Selasa, 25 November 2014

SU 30 Indonesia VS F/A 18F Australia

20 Juli 2012
 

SU-27 Indonesia

Untuk pertama kalinya tanggal 27 Juli 2012 nanti, pesawat tempur andalan Indonesia, SU-27/SU-30 MK2 keluar dari Makassar, terbang ke Australia mengikuti moc combat, Pitch Black 2012.
Selama ini Indonesia belum pernah menyertakan jet tempur Sukhoi dalam latihan perang dengan Australia. Bahkan ketika Australia datang ke Markas Sukhoi di Makassar, Indonesia hanya memunculkan F-16 saat latihan dengan F/A-18 Hornet.
Australia menyambut gembira rencana kedatangan Sukhoi Indonesia karena dianggap sebuah peningkatan kerjasama antar kedua negara. “Angkatan Udara Indonesia belum pernah memberikan akses kepada Angkatan Udara Australia, untuk mengenal Sukhoi Rusia yang dirancang untuk menandingi jet tempur generasi keempat Amerika Serikat”, ujar Lindsay Murdoch dari Casey Weekly Berwick.
4 Sukhoi RI dan 4 F/A-18F Australia akan “bertarung” dan saling menjajal kemampuan di wilayah udara Indonesia- Australia. Kedua kelompok yang bertarung moc combat, terbang dari Pangkalan Udara Darwin dan Tindal-Katherine, Australia Utara. Jet-jet tempur dari Amerika Serikat juga berpartisipasi dalam ujicoba perang udara tanggal 27 juli hingga 17 Agustus 2012 di Australia.


SU-30MK2 Indonesia

Pakar Militer Australia John Farrell menilai keputusan Indonesia mengirim Sukhoi ke Australia, membawa kerja sama pertahanan kedua negara ke level baru yang lebih tinggi. “Sebelumnya, Indonesia tidak pernah mengirim pesawat tempur utamanya ke luar negeri. Hal ini terjadi karena Indonesia dan Australia menghadapi ancaman besar di wilayah mereka”, ujar Farrel merujuk ke China dan India.
Australia begitu surprise dengan rencana Indonesia mengirimkan Sukhoi ke negara mereka, karena pesawat ini dinilai aset pertahanan udara paling rahasia dari Indonesia. Dengan munculnya pesawat sukhoi ini, para pilot Australia bisa berkenalan langsung dengan karakter pesawat tempur Rusia yang mereka segani. Menurut Australia, tindakan mengirim Sukhoi, merupakan wujud kepercayaan Indonesia ke Australia, terlebih lagi sejak Australia mengundang pasukan AS untuk menetap di Darwin.

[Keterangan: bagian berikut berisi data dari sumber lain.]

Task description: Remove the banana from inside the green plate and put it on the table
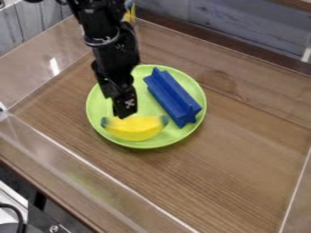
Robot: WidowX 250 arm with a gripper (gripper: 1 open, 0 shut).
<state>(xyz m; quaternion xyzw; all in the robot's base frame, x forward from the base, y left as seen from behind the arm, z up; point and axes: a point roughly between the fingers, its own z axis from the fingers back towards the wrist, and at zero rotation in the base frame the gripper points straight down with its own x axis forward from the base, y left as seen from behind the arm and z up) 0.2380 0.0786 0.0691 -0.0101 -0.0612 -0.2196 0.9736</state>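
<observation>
Banana [135, 128] sits inside the green plate [183, 131], low on the near-left part of the dish, lying on its side with its curve following the rim. From my single camera I see most of its yellow body; its upper edge is partly covered by the hand [120, 111], which hangs directly above it, pointing straight down. I cannot make out the dark tips cleanly at this resolution.

The hand's two dark fingers stand spread, with a gap between them, and nothing is pinched. Whether the fingertips actually touch the banana or the plate floor I cannot tell, because the black fingers merge with their shadow against the green. The arm above is a black column with a pale band around the wrist; its upper part runs out of the top of the picture, so the rest of the arm is cut off.

Beside the hand, on the right half of the plate, lies a long blue block [173, 96], slanting from upper left to lower right, near the banana but apart from it as far as I can see.

The plate rests on the counter [231, 177], brown wood grain, enclosed by clear walls [43, 73] whose edges show only as faint reflections. The lower left corner beyond the wall is dark and indistinct.
</observation>
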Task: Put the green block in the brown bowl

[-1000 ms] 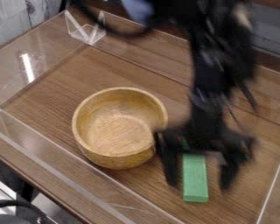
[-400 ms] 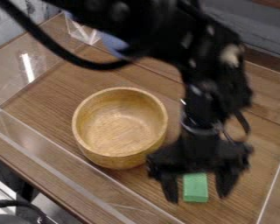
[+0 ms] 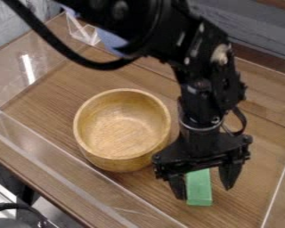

Juru Bicara TNI AL Kolonel Agung Sasongkojati membenarkan TNI AU akan mengirim jet Sukhoi ke Australia dalam latihan perang Pitch Black. Para pilot Indonesia sedang berlatih sebelum diterjunkan dalam latihan bersama nanti. Latihan perang yang lebih intim diharapkan menjadi dasar peningkatan hubungan kerjasama militer kedua negara.
Menurut pihak Australia, saat ini Indonesia dan Australia sedang melakukan negosiasi untuk membentuk perjanjian kerjasama pertahanan. Kerjasama itu ditujukan untuk mengimbangi ancaman militer China yang semakin menguat di kawasan Asia Tenggara. China pun telah memperluas patroli kapal perang destroyernya hingga meliputi seluruh laut China Selatan. Bahkan Jepang menyampaikan keluhannya tentang semakin agresifnya patroli kapal perang China yang mendekati laut Jepang.
Pengiriman Sukhoi Indonesia ke Australia memang bisa diterjemahkan dengan bermacam-macam sudut pandang. Pengiriman Sukhoi ke Australia juga menunjukkan alutsista Indonesia bisa langsung menyentuh wilayah Australia. Para pilot akan berkenalan dengan geografis Australia, sekaligus mengenal karakter F/A-18F.


Angkatan Udara Australia (RAAF) mengoperasikan 57 pesawat F/A-18A serta 18 pesawat F/A-18B sejak tahun 1984 dan 4 dari pesawat itu jatuh, sehingga tinggal 71 unit.
Sebanyak 14 Pesawat F/A-18 Australia sempat berpartisipasi dalam perang Irak tahun 2003, sebagai close air support bagi pergerakan pasukan di darat. F-18 Australia juga telah di-up grade pada tahun 1999an namun segera dipensiunkan karena semakin meningkatnya biaya operasi dan out of date. Sebagai gantinya Australia telah memesan 72 jet tempur F-35 Lightning II.
Sebelumnya, pada tahun 2007 Australia juga memesan F/A-18F Super Hornet untuk mengganti Skuadron F-111 yang sudah tua. F/A-18F Australia mulai beroperasi Desember 2010.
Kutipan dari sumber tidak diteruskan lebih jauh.